Нет души. Здесь, по крайней мере, ее нет. Тот, кто здесь жил, унес ее с собой, и теперь Андреа это чувствует. Я его понимаю. Этот дом рождает беспокойство. Здесь полно призраков.
В половине девятого приходит Андреа. Он счастлив, что дома кто-то есть.
– Как здорово: ты здесь, свет горит, квартира ожила.
– Оставляй включенным телевизор.
– По правде говоря, об этом я не подумал. А если включить и стиральную машину, вообще будет праздник!
Он надевает фартук и начинает готовить ризотто с шафраном.
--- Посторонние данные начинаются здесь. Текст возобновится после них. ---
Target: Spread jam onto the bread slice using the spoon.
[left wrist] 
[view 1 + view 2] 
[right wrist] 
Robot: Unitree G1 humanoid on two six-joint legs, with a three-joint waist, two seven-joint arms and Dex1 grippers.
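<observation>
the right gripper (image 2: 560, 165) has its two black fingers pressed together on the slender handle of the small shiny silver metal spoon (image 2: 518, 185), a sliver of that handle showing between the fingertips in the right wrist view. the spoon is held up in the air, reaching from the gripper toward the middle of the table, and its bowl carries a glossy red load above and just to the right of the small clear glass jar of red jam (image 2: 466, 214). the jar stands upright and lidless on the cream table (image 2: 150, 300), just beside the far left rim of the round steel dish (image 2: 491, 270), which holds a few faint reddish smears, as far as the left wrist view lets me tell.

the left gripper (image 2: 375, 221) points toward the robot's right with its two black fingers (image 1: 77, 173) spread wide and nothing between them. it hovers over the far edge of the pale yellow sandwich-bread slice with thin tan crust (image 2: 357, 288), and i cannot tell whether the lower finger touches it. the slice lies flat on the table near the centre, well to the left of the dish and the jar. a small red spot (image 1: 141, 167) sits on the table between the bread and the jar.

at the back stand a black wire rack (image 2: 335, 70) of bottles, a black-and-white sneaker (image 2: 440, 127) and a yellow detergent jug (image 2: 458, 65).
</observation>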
Терпеть не могу шафран, но не могу сказать об этом.
Андреа открывает бутылку, наливает вино в правильные бокалы:
– За нас и за наше первое свидание!
В сковородке потрескивает масло. По телевизору идут новости, мы удобно устроились, вполне домашняя атмосфера, и все прекрасно, как в кино. Однако девушка, поднявшая бокал, почему-то не чувствует себя счастливой.
Теплый вечер, в открытое окно дует легкий ветерок. Андреа рассказывает, как прошло заседание, я пересказываю ему офисные сплетни. Мы шутим, смеемся, нам хорошо вместе. Загружаем посудомоечную машину, забираемся с ногами на диван, смотрим по телику всякую дребедень, едим шоколадное печенье, засыпаем обнявшись.
Я справлюсь, я привыкну.
Если уж Риккардо предстоит привыкнуть к Барбаре, то мне с Андреа куда проще.
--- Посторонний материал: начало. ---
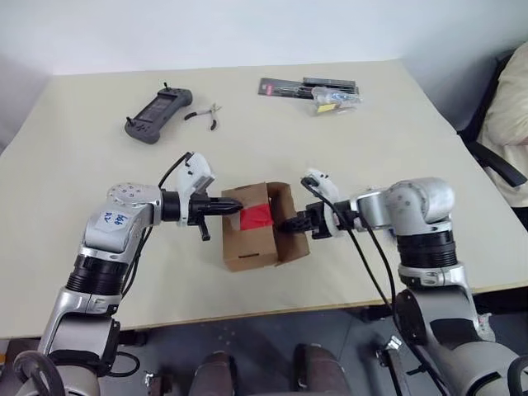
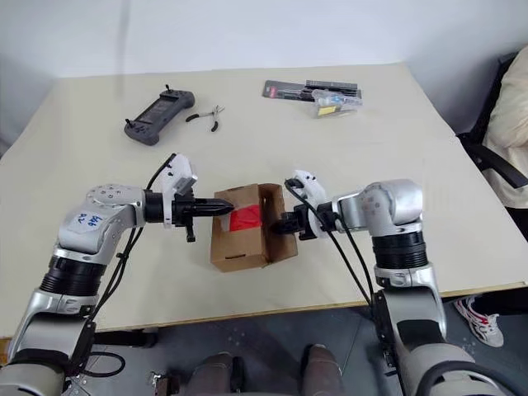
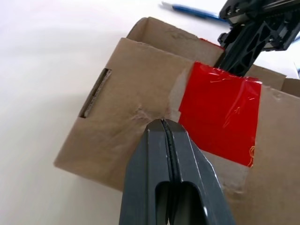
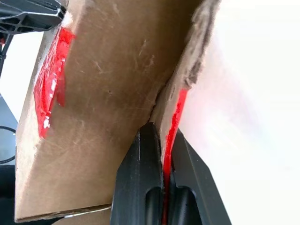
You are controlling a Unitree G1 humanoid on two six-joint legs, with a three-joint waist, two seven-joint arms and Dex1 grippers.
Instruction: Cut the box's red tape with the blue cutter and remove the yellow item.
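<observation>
While the left hand [image 1: 233, 207] presses the box [image 1: 252, 239], the right hand [image 4: 164, 140] pinches its flap.

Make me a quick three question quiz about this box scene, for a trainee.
1. True or false: the left gripper is shut at the box.
2. What is the right gripper clamped on? A) a flap of the box B) the pliers C) the black controller
3. Fill in: the tape on the box is ____.

Key: 1 true; 2 A; 3 red.
</observation>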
Сквозь сон слышу, как звонит мой телефон. Иду в ванную.
– Риккардо, что случилось?
– Когда вернешься?
– Не знаю, а что?
– Я схожу с ума. Эти люди просто инопланетяне какие-то, видеть их не могу. Я брошу этого ребенка, подпишу разрешение на усыновление, я никогда не смогу привыкнуть… это невозможно.
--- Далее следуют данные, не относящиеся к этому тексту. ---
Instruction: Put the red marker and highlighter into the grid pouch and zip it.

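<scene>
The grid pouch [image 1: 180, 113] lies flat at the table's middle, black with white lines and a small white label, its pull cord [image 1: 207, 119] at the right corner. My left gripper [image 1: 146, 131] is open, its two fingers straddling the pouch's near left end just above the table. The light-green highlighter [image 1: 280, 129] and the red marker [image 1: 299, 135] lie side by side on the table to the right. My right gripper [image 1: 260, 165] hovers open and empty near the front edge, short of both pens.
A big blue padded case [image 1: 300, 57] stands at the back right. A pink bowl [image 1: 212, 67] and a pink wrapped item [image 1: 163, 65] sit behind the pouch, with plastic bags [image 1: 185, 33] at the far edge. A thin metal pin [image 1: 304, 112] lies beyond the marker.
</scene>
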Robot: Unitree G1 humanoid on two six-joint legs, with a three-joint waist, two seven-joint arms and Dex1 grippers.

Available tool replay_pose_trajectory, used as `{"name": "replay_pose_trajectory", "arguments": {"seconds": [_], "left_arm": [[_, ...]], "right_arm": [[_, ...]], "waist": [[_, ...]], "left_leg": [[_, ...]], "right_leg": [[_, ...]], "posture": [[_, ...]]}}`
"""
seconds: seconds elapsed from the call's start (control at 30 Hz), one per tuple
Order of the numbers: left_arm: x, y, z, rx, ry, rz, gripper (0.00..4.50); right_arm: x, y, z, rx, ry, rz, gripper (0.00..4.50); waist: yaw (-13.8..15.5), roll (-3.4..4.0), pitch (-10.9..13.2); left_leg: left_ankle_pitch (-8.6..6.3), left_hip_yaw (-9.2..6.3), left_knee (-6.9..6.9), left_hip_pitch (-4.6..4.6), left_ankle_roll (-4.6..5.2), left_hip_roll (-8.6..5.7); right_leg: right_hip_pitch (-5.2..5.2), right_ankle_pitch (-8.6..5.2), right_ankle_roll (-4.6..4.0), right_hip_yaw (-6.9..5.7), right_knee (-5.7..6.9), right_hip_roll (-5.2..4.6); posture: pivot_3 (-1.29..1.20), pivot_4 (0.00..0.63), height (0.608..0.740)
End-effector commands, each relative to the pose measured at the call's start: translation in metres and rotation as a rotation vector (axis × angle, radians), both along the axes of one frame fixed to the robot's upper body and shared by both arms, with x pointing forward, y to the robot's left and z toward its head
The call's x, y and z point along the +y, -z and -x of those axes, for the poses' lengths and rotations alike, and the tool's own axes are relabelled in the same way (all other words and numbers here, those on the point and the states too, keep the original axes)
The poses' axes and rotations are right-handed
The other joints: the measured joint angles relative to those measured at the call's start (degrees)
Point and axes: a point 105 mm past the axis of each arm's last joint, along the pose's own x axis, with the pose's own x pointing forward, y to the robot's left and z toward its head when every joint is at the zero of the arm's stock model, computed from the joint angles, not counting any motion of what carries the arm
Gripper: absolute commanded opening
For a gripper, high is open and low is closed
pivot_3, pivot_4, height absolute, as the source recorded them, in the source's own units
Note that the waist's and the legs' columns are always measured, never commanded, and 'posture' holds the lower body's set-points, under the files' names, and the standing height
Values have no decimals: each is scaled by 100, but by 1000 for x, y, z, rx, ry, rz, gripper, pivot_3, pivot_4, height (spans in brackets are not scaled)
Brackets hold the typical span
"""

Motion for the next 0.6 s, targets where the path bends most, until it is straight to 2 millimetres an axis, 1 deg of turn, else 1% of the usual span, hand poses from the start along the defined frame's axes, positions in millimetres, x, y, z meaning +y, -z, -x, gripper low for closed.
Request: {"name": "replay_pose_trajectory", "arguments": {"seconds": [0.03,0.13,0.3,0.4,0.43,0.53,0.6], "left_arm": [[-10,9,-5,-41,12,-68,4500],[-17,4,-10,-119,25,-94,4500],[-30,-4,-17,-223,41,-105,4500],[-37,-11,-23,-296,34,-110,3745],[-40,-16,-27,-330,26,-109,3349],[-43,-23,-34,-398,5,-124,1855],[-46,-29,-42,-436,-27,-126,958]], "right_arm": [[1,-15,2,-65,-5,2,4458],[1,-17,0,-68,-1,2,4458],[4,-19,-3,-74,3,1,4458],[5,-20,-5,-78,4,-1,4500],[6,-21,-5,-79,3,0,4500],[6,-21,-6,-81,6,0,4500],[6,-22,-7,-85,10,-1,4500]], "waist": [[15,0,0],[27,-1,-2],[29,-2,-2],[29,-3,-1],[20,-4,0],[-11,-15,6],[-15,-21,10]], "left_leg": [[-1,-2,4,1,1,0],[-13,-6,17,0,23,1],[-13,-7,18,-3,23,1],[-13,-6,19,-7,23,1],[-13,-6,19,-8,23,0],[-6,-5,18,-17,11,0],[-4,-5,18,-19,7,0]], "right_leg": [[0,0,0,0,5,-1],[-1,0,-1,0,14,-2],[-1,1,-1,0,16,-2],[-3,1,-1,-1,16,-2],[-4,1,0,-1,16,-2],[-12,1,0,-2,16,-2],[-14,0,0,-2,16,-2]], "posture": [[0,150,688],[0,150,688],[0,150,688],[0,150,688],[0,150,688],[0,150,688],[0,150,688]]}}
– Подожди… буду дома через полчаса.
Андреа делает вид, что смотрит документальный фильм.
– Все в порядке?
– Не совсем. Мама плохо себя чувствует.
– Хочешь, отвезу тебя к ней?
– Нет, спасибо, я поймаю такси. С мамой такое часто бывает, ничего страшного.
Андреа еще пару раз предлагает свою помощь, потом сдается в обмен на обещание, что я позвоню ему, как только приеду к маме.
В такси я только и делаю, что спрашиваю себя, все ли со мной в порядке.
Я столько месяцев мечтала об этих минутах, так почему же я не чувствую никакой радости теперь, когда мечты становятся реальностью?
Потому что Андреа стал хорошо ко мне относиться?
Значит, я страдала по нему только тогда, когда он вытирал о меня ноги?